**Task instructions:** Your response should be the complete listing, copied exactly.

**Task input:**
####

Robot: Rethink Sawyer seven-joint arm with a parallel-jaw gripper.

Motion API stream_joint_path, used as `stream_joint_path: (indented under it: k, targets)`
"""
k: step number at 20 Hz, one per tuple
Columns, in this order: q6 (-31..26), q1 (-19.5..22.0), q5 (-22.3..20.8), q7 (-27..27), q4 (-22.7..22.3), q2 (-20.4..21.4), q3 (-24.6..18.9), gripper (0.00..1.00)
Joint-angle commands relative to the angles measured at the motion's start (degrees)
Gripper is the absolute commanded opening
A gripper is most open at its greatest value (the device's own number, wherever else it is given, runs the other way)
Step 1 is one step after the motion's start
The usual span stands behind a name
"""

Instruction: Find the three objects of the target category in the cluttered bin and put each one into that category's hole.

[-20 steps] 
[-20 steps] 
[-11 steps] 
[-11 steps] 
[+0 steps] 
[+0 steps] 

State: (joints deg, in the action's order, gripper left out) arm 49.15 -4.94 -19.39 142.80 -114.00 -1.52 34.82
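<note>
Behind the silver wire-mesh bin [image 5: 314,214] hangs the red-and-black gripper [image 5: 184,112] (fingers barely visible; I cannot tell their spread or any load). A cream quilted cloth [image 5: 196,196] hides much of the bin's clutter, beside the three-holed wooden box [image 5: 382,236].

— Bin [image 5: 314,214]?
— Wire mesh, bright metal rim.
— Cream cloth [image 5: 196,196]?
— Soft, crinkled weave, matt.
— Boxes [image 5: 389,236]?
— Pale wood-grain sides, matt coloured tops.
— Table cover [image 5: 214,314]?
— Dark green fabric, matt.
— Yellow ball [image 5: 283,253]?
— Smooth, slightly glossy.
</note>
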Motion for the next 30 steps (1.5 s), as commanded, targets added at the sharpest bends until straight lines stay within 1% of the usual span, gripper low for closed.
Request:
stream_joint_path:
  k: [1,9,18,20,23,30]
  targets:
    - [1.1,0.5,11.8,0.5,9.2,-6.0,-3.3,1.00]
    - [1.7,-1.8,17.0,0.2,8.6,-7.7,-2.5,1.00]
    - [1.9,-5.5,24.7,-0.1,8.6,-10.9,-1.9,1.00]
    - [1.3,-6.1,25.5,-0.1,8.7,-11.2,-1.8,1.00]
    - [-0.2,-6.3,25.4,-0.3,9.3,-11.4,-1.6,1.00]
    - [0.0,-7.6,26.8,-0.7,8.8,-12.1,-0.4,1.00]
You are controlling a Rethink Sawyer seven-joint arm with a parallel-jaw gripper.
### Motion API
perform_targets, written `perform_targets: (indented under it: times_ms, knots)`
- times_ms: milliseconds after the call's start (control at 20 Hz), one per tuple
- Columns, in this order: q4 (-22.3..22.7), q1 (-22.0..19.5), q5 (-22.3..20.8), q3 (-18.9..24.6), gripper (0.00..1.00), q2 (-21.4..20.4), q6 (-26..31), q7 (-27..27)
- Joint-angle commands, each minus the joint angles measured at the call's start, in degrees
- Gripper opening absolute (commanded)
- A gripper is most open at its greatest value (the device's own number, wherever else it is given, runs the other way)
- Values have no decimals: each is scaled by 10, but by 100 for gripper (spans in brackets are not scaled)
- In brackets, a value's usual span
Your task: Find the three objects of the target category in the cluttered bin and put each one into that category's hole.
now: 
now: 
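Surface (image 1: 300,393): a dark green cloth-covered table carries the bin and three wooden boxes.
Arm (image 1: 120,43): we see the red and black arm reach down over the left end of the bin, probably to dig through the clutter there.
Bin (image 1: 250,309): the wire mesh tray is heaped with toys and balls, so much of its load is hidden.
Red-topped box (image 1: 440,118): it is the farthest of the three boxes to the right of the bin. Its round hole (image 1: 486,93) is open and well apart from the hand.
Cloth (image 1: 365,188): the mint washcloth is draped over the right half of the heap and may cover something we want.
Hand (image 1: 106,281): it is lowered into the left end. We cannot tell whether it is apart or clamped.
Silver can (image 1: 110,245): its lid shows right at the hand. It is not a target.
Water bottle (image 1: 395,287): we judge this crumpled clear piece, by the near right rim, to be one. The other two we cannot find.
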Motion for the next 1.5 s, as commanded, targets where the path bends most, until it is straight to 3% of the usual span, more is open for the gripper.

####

**Written reply:**
Robot: Rethink Sawyer seven-joint arm with a parallel-jaw gripper.

Motion API stream_joint_path, used as `stream_joint_path: (indented under it: k, targets)`
"""
k: step number at 20 Hz, one per tuple
Columns, in this order: q6 (-31..26), q1 (-19.5..22.0), q5 (-22.3..20.8), q7 (-27..27), q4 (-22.7..22.3), q2 (-20.4..21.4), q3 (-24.6..18.9), gripper (0.00..1.00)
Joint-angle commands relative to the angles measured at the motion's start (degrees)
Gripper is the absolute commanded opening
A gripper is most open at its greatest value (the device's own number, wherever else it is given, runs the other way)
Step 1 is one step after the motion's start
The usual span stands behind a name
"""

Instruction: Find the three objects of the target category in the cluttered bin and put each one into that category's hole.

[-20 steps] 
[-20 steps] 
[-11 steps] 
[-11 steps] 
[+0 steps] 
[+0 steps] 

State: (joints deg, in the action's order, gripper left out) arm 49.15 -4.94 -19.39 142.80 -114.00 -1.52 34.82
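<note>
Behind the silver wire-mesh bin [image 5: 314,214] hangs the red-and-black gripper [image 5: 184,112] (fingers barely visible; I cannot tell their spread or any load). A cream quilted cloth [image 5: 196,196] hides much of the bin's clutter, beside the three-holed wooden box [image 5: 382,236].

— Bin [image 5: 314,214]?
— Wire mesh, bright metal rim.
— Cream cloth [image 5: 196,196]?
— Soft, crinkled weave, matt.
— Boxes [image 5: 389,236]?
— Pale wood-grain sides, matt coloured tops.
— Table cover [image 5: 214,314]?
— Dark green fabric, matt.
— Yellow ball [image 5: 283,253]?
— Smooth, slightly glossy.
</note>
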Motion for the next 30 steps (1.5 s), as commanded, targets added at the sharpest bends until straight lines stay within 1% of the usual span, gripper low for closed.
Request:
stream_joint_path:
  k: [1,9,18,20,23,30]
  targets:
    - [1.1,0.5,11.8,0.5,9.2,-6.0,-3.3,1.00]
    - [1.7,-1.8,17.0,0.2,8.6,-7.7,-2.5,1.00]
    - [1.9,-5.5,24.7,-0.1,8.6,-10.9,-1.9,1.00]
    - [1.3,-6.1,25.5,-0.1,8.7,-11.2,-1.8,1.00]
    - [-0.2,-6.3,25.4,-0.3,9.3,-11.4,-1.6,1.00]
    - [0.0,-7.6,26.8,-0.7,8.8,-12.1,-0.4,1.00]
You are controlling a Rethink Sawyer seven-joint arm with a parallel-jaw gripper.
### Motion API
perform_targets, written `perform_targets: (indented under it: times_ms, knots)`
- times_ms: milliseconds after the call's start (control at 20 Hz), one per tuple
- Columns, in this order: q4 (-22.3..22.7), q1 (-22.0..19.5), q5 (-22.3..20.8), q3 (-18.9..24.6), gripper (0.00..1.00), q2 (-21.4..20.4), q6 (-26..31), q7 (-27..27)
- Joint-angle commands, each minus the joint angles measured at the call's start, in degrees
- Gripper opening absolute (commanded)
- A gripper is most open at its greatest value (the device's own number, wherever else it is given, runs the other way)
- Values have no decimals: each is scaled by 10, but by 100 for gripper (spans in brackets are not scaled)
- In brackets, a value's usual span
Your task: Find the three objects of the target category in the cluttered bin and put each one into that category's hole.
now: 
now: 
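Surface (image 1: 300,393): a dark green cloth-covered table carries the bin and three wooden boxes.
Arm (image 1: 120,43): we see the red and black arm reach down over the left end of the bin, probably to dig through the clutter there.
Bin (image 1: 250,309): the wire mesh tray is heaped with toys and balls, so much of its load is hidden.
Red-topped box (image 1: 440,118): it is the farthest of the three boxes to the right of the bin. Its round hole (image 1: 486,93) is open and well apart from the hand.
Cloth (image 1: 365,188): the mint washcloth is draped over the right half of the heap and may cover something we want.
Hand (image 1: 106,281): it is lowered into the left end. We cannot tell whether it is apart or clamped.
Silver can (image 1: 110,245): its lid shows right at the hand. It is not a target.
Water bottle (image 1: 395,287): we judge this crumpled clear piece, by the near right rim, to be one. The other two we cannot find.
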Motion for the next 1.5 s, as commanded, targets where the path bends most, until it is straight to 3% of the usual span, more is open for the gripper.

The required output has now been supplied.